The audit dataset is an artificially constructed dataset that has some of the characteristics of a true financial audit dataset for modelling productive and non-productive audits of a person's financial statement. A productive audit is one which identifies errors or inaccuracies in the information provided by a client. A non-productive audit is usually an audit which found all supplied information to be in order.

The audit dataset is used to illustrate binary classification. The target variable is identified as TARGET\_Adjusted.

The dataset is quite small, consisting of just 2000 entities. Its primary purpose is to illustrate modelling in Rattle, so a minimally sized dataset is suitable.

The dataset itself is derived from publicly available data (which has nothing to do with audits).

Arguments

Format

A data frame. In line with data mining terminology we refer to the rows of the data frame (or the observations) as entities. The columns are refered to as variables. The entities represent people in this case. We describe the variables here:

ID

This is a unique identifier for each person.

Age

The age.

Employment

The type of employment.

Education

The highest level of education.

Marital

Current marital status.

Occupation

The type of occupation.

Income

The amount of income declared.

Gender

The persons gender.

Deductions

Total amount of expenses that a person claims in their financial statement.

Hours

The average hours worked on a weekly basis.

IGNORE_Accounts

The main country in which the person has most of their money banked.
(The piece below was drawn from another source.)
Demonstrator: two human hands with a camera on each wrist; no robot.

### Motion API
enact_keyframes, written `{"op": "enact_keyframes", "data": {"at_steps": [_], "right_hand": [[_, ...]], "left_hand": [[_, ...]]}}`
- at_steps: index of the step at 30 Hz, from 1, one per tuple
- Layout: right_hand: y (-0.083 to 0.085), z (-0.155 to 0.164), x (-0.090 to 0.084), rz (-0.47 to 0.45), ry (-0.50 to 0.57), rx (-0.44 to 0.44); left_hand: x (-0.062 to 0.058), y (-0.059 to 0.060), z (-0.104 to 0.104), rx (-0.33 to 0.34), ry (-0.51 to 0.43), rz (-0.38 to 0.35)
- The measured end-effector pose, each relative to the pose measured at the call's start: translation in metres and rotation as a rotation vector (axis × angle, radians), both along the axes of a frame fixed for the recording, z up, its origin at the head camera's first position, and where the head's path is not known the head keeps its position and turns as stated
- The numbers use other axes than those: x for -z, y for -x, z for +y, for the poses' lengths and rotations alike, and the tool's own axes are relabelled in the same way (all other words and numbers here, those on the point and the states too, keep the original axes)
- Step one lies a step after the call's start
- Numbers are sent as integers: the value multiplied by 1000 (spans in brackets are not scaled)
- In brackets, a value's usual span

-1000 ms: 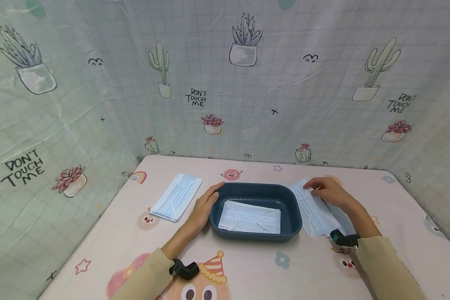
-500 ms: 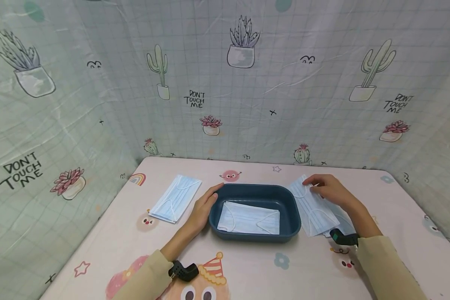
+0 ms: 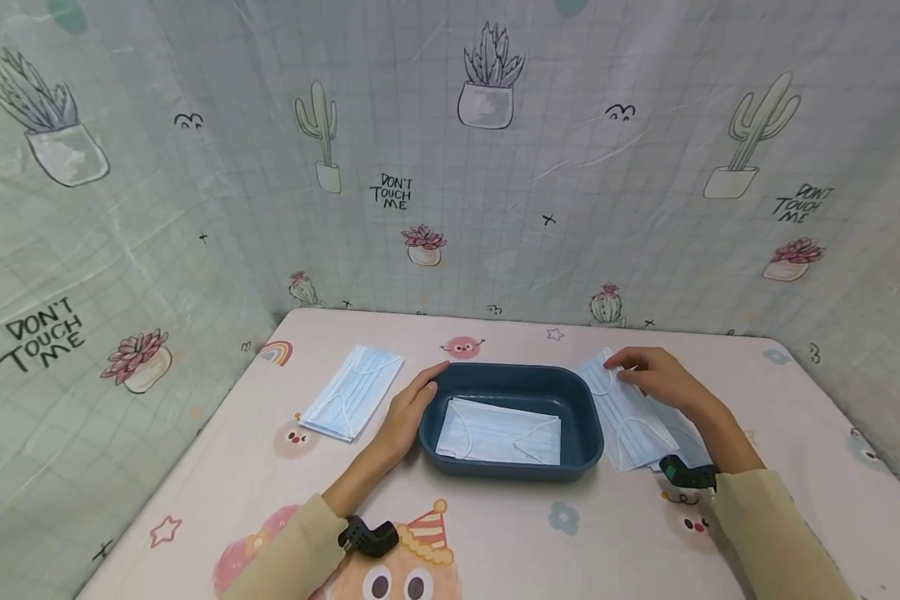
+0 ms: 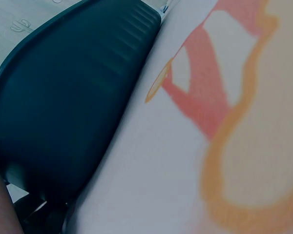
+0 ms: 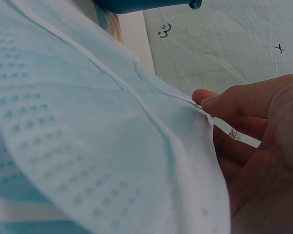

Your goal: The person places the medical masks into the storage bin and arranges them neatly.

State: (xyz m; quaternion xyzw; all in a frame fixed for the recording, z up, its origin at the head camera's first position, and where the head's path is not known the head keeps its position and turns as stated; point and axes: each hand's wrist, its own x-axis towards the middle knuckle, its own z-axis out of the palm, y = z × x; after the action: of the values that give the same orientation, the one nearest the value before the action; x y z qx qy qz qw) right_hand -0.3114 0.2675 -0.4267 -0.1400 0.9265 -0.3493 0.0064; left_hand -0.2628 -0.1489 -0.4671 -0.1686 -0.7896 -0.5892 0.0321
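In the head view, a dark blue plastic tub [image 3: 512, 471] stands mid-table with a light blue face mask [image 3: 498, 432] lying flat inside. My left hand [image 3: 405, 417] holds the tub's left end, thumb at the rim; the left wrist view shows mostly the tub's outer wall [image 4: 73, 97]. Right of the tub, my right hand [image 3: 662, 382] pinches the far edge of another face mask [image 3: 630, 421] between thumb and fingertip. That mask [image 5: 97, 131] fills much of the right wrist view, its edge raised at the fingertips [image 5: 205, 100]. Beneath it lies a further mask [image 3: 688, 437], partly covered.
A face mask [image 3: 352, 392] with its ear loops on top lies at the table's left. The printed tablecloth [image 3: 525, 550] reaches to a patterned curtain [image 3: 450, 167] at the back and sides. Each wrist wears a small black camera [image 3: 371, 537].
My right hand has shifted slightly left and away from me, pinching the mask's far edge. The left hand keeps its place at the tub.
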Motion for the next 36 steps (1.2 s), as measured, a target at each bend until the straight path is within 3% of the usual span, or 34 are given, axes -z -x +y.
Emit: {"op": "enact_keyframes", "data": {"at_steps": [4,5,13,21,30,34,36], "right_hand": [[1,-2,3,8,-39,-18],[2,-1,3,9,-42,-20],[6,-2,-7,10,-29,-48],[3,-6,3,-37,-46,-36],[-3,-3,-1,-18,-40,-19],[-3,-4,-9,8,-45,-26],[-4,-6,-13,28,-51,-24]], "left_hand": [[23,15,-4,-7,14,3],[24,16,-5,-8,16,8],[10,26,-6,12,24,61],[19,18,-9,-9,38,19],[20,20,-7,2,42,-1],[17,19,-7,-1,60,-14],[8,12,-7,-1,62,-23]]}}
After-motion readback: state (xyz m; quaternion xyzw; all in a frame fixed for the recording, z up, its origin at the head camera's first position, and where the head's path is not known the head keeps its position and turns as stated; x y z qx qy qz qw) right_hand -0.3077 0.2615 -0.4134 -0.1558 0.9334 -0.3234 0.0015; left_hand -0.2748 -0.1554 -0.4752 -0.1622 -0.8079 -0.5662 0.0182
Note that the variable name is prefixed with IGNORE. This is recognised by Rattle as the default role for this variable.

RISK_Adjustment

This variable records the monetary amount of any adjustment to the person's financial claims as a result of a productive audit. This variable, which should not be treated as an input variable, is thus a measure of the size of the risk associated with the person.

TARGET_Adjusted

The target variable for modelling (generally for classification modelling). This is a numeric field of class integer, but limited to 0 and 1, indicating non-productive and productive audits, respectively. Productive audits are those that result in an adjustment being made to a client's financial statement.